Should Children Be Put on a Diet?
Our kids are growing – no, really growing. Big. The statistics are scary and so is the outlook for the future if they continue. A 2006 NHS study found that 16 per cent of children aged 2 to 15 in England were classed as obese, an overall increase of 5 per cent since 1995.
It is not just the children, entire families are eating too much processed food that is high in fat, sugar and salt, not eating their five serves of fruit and veg a day and not doing enough physical activity. In many developed countries, we are developing health and social problems at a rapid rate.

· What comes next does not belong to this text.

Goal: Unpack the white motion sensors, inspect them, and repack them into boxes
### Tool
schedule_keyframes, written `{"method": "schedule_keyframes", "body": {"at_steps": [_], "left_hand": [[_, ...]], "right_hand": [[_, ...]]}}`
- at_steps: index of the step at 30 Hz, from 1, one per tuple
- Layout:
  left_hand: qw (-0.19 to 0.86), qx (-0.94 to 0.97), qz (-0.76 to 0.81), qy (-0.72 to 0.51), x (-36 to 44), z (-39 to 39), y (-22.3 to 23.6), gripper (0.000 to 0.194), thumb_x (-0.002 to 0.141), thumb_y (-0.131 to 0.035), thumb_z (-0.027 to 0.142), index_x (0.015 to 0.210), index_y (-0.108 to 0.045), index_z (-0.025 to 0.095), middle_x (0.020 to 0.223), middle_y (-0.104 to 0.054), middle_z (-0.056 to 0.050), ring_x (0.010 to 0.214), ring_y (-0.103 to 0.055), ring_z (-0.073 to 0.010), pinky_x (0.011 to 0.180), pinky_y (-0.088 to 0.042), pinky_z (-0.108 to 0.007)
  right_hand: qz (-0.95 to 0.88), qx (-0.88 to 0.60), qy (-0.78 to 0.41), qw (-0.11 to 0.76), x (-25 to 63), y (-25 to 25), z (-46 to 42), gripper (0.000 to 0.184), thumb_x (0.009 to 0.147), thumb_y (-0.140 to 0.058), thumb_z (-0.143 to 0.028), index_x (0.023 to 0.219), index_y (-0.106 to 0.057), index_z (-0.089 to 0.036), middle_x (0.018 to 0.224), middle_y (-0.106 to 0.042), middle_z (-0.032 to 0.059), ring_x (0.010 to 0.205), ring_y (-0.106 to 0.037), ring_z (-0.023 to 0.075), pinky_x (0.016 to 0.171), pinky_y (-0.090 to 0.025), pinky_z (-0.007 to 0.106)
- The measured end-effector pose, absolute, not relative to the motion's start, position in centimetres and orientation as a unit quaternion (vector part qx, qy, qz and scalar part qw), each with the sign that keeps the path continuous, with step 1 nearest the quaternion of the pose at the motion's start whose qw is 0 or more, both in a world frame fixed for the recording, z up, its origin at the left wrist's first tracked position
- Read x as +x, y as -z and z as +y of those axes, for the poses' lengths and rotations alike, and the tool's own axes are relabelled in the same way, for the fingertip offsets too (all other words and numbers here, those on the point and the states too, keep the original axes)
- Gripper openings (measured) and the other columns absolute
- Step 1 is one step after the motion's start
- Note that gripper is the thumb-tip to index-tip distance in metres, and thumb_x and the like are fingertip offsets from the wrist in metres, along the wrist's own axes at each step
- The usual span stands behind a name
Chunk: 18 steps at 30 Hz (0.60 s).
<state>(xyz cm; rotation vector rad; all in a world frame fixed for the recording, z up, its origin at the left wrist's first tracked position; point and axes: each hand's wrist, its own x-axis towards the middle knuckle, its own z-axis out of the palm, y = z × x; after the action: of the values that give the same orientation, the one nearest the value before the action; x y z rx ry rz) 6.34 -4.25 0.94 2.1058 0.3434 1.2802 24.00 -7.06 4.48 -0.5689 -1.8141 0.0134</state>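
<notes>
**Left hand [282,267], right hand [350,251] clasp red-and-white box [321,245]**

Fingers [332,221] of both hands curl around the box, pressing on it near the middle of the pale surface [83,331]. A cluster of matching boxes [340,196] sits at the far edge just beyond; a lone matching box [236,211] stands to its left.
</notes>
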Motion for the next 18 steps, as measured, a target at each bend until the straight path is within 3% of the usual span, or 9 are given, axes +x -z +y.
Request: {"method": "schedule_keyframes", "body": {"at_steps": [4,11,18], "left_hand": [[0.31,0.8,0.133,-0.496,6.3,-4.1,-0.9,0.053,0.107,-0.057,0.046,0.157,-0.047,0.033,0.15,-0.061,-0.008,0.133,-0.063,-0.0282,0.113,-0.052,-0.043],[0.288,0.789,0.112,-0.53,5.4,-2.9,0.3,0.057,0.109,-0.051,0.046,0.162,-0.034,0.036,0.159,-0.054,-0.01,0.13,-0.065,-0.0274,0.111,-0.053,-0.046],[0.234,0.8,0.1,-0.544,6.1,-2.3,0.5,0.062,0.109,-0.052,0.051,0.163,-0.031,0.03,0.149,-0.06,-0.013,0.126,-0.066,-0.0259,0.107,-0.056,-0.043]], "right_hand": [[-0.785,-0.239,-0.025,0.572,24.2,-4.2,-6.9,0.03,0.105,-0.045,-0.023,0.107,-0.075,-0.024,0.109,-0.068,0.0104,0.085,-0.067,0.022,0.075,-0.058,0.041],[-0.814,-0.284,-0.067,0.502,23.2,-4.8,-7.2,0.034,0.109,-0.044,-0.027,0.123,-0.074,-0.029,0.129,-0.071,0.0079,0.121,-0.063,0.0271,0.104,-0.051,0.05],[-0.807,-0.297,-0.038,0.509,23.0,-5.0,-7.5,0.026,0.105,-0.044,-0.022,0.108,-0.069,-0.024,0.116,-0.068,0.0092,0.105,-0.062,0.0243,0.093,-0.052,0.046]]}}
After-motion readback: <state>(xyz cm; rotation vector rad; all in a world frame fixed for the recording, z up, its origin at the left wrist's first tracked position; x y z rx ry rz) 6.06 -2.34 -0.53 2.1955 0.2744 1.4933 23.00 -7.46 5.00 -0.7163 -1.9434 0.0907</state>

The health outcomes are already being seen, as those with bad eating habits and low activity levels as children continue these patterns into adulthood. They move from tooth decay and asthma as a child to increasing the risks of heart disease, strokes, osteoarthritis, some cancers and diabetes as grown ups. Most recently, there has been an alarming change with increasing cases of type 2 diabetes being found in adolescents. Also known as mature onset diabetes, this disease is typically developed by adults through bad eating habits and a sedentary lifestyle over a long period of time.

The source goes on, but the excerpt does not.